PC Virgin

'My First Mister' masters mismatched romance.

When I was younger, my feminist sensibilities were frequently offended by the incessant depiction of relations between older men and younger women in Hollywood films. However, as I've matured, I've gained the wisdom to see that these are beautiful, natural relationships that are the appropriate subject of cinema.

So I was intrigued by the prospect of My First Mister, about a friendship between a 17-year-old goth girl and a 49-year-old clothing-store manager. Mostly, I was happy to see that this film was directed by a woman (Christine Lahti, probably best known as Dr. Kate Austin on Chicago Hope) and written by another woman (Jill Franklyn). See, with two women at the helm, no matter what happened between the young girl and the mature man, it would be politically correct.

So here I go, looking for politically correct edification on the ways of intergenerational love (or what the French just call "love") and it's like the old switcheroo has been pulled on yours truly, because there are no scenes of the seasoned man and the consenting teen getting all hot and sweaty. Instead, My First Mister turns out to be incredibly funny and, goddammit, even touching. I mean touching, ferchrissakes! Is that what we want in our established-man-meets-inhumanly-pretty-teen movies?

The funny is mostly because of Albert Brooks, who is, well, funny. But also, he gives a seamless performance as Randall Harris, the clothing-store manager who is afraid of everything except clowns. For some reason, Randall gives a job to Jennifer "J" Wilson, a highly pierced individual who rebels against her bubbly mother by conforming precisely to every goth girl stereotype. She hangs around graveyards, she drinks excessive amounts of cappuccino, she scowls and looks sullen, and she writes really bad poetry while imagining that she's Sylvia Plath. And, of course, she has a lot of black clothing.

Randall, strangely, is completely un-goth. Sure, he's pale, but his clothes are light tones that do nothing to accentuate his paleness, and his house is not decorated with skulls and black lace, and, worst of all, he drinks Sanka. Basically, decaffeinated coffee is to goths what fun is to the Taliban.

However, in good goth girl fashion, Jennifer (who prefers to call herself "J" because she's such a freakin' rebel that she actually uses a letter instead of a name) has no friends. So when Randall is vaguely nice to her, she decides that he's her best friend.
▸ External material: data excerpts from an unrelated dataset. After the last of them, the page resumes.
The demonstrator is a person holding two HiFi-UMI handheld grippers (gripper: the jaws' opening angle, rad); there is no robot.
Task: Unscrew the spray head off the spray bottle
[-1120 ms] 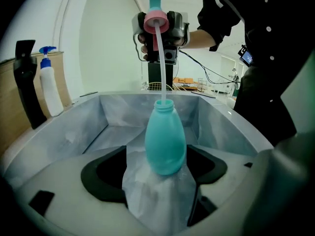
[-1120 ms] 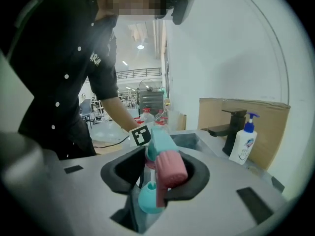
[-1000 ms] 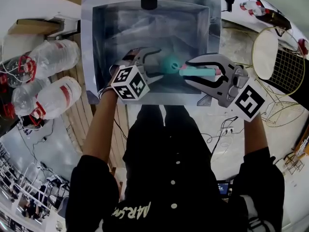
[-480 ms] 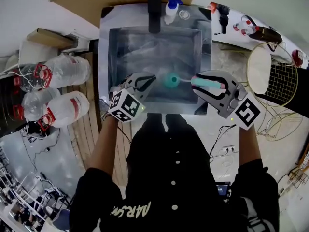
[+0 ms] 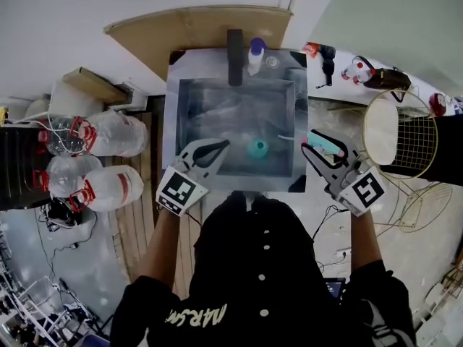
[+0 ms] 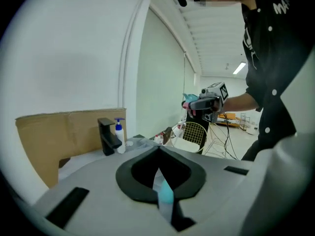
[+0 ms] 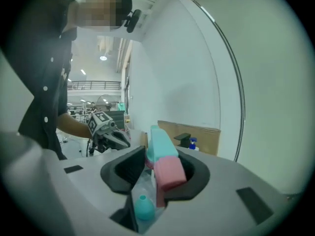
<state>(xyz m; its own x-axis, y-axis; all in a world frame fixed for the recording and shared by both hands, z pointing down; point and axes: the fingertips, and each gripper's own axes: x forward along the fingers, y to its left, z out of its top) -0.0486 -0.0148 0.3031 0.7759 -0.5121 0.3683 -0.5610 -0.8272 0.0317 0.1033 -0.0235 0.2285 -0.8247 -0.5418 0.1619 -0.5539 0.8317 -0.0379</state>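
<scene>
Both hands had risen from the sink (image 5: pixel 217 92). Our left gripper (image 5: pixel 224 144), clenched empty, had left the bottle (image 5: pixel 257 149) at the sink's 5 o'clock. Our right gripper (image 5: pixel 307 142) grasped the spray head (image 5: pixel 324 141), apparently unscrewed, so we judged setting it down came next.

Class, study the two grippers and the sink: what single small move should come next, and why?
Probably lower the right gripper and set the spray head down in the sink, beside the teal bottle. The head, clamped in that gripper, already looks separate from the bottle, and the left gripper is shut and empty.
</scene>
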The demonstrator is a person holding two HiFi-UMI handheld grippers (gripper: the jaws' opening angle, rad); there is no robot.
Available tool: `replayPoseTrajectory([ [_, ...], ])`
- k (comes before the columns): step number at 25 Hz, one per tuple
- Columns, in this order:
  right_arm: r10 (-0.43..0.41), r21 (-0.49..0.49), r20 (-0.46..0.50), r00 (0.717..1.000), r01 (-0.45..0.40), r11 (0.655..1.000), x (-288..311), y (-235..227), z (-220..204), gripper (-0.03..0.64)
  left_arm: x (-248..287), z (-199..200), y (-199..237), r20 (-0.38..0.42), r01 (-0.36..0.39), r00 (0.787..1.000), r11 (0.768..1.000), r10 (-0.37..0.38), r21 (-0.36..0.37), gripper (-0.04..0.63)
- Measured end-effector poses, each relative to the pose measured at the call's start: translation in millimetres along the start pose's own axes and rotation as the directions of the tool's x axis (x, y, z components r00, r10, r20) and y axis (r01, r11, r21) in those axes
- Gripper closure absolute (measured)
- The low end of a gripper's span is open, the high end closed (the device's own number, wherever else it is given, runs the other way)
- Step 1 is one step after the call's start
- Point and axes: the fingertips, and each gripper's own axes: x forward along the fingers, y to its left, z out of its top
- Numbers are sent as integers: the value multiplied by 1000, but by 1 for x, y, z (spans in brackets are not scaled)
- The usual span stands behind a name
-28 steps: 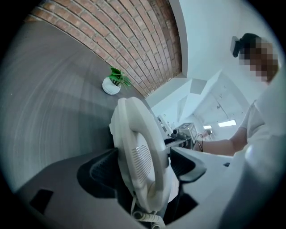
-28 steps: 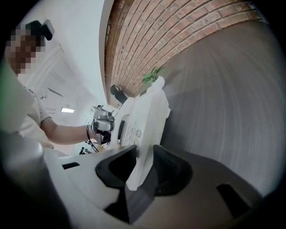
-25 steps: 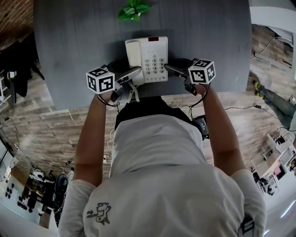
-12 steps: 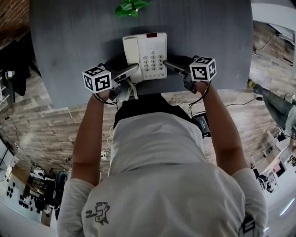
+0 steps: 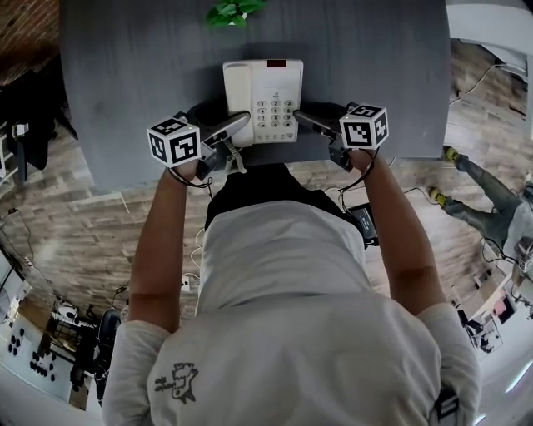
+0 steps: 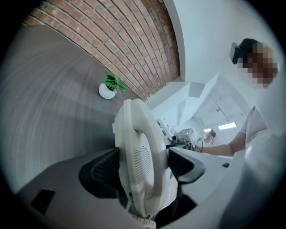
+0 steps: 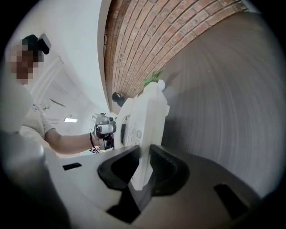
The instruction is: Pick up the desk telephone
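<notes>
The white desk telephone point(image 5: 262, 100) is over the near part of the grey table point(image 5: 125, 83), gripped from both sides. My left gripper point(image 5: 237, 125) is shut on its handset side; in the left gripper view the handset point(image 6: 134, 129) fills the gap between the dark fingers point(image 6: 100, 172). My right gripper point(image 5: 304, 119) is shut on the thin right edge of the base point(image 7: 145, 120), with the keypad facing left. Both pairs of jaws have just been closing on the telephone. Its coiled cord point(image 5: 236, 158) hangs off the near edge.
A small green plant in a white pot point(image 5: 236, 12) stands at the far edge of the table, behind the telephone. The table's near edge is just under my grippers. Wooden floor with cables lies below, and another person's legs point(image 5: 491, 191) are at the right.
Both grippers have moved a little up and away from me with the telephone between them. The cord end now hangs nearer the table's edge.
</notes>
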Motion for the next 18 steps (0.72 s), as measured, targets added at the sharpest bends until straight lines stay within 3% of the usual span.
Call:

This is where the film gets touching. Touching is very hard to do without falling into maudlin or bathetic, and My First Mister is about 75 percent effective here. Brooks' acting helps a lot, because he can convey a numbed pain without seeming schmaltzy. One gets the feeling that he probably has first-hand experience with numbed pain from doing movies like The Muse and Dr. Dolittle. Leelee Sobieski, who plays J, is not quite so seamless. Though this is her best performance, and she shows a lot more range than in her other outings (the majority of which are currently in theaters), she still isn't entirely believable. But then again, how many goth chicks have completely believable emotional expression anyway?

So J falls in love with Randall, whom she calls "R," because she's trying to toss some coolness on him so that he can be her first lover. Randall is not so hot on the lover idea, but he also loves J. He tries to keep his feelings non-sexual, and this frustrates J, but it makes the movie more palatable, if somewhat less commercial. OK, a lot less commercial. I'm pretty sure the audience for My First Mister would have expanded by exactly the number of male moviegoers in America if it had been the standard story about the old guy getting it on with the confused young girl who really benefits from his sexual guidance.

Instead, J benefits from a more mundane kind of guidance in not looking and acting like a total freak, and R benefits in learning to be something of a freak. This, sadly, is some well-traveled territory, and My First Mister gets a little movie-of-the-week with it, especially in the second half, where a slow-acting fatal illness enters the story.

The film could have done without the Lifetime Network disease angle, but it manages to get through it on the good graces of Brooks' acting. In general, though, the film is more interested in Sobieski's character, which is nice in that it balances out the male-centeredness of so much cinema, but it's also a weakness in that Sobieski is not the talent that Brooks is, and her character, though hipper, is also a more two-dimensional.

While hardly perfect, My First Mister is surprisingly good. I think it'd be a great film to take a date to, if you're not planning on scoring afterwards, because scoring would be a crass misuse of this kind of moving cinema magic.

My First Mister is not showing in any theaters in the area.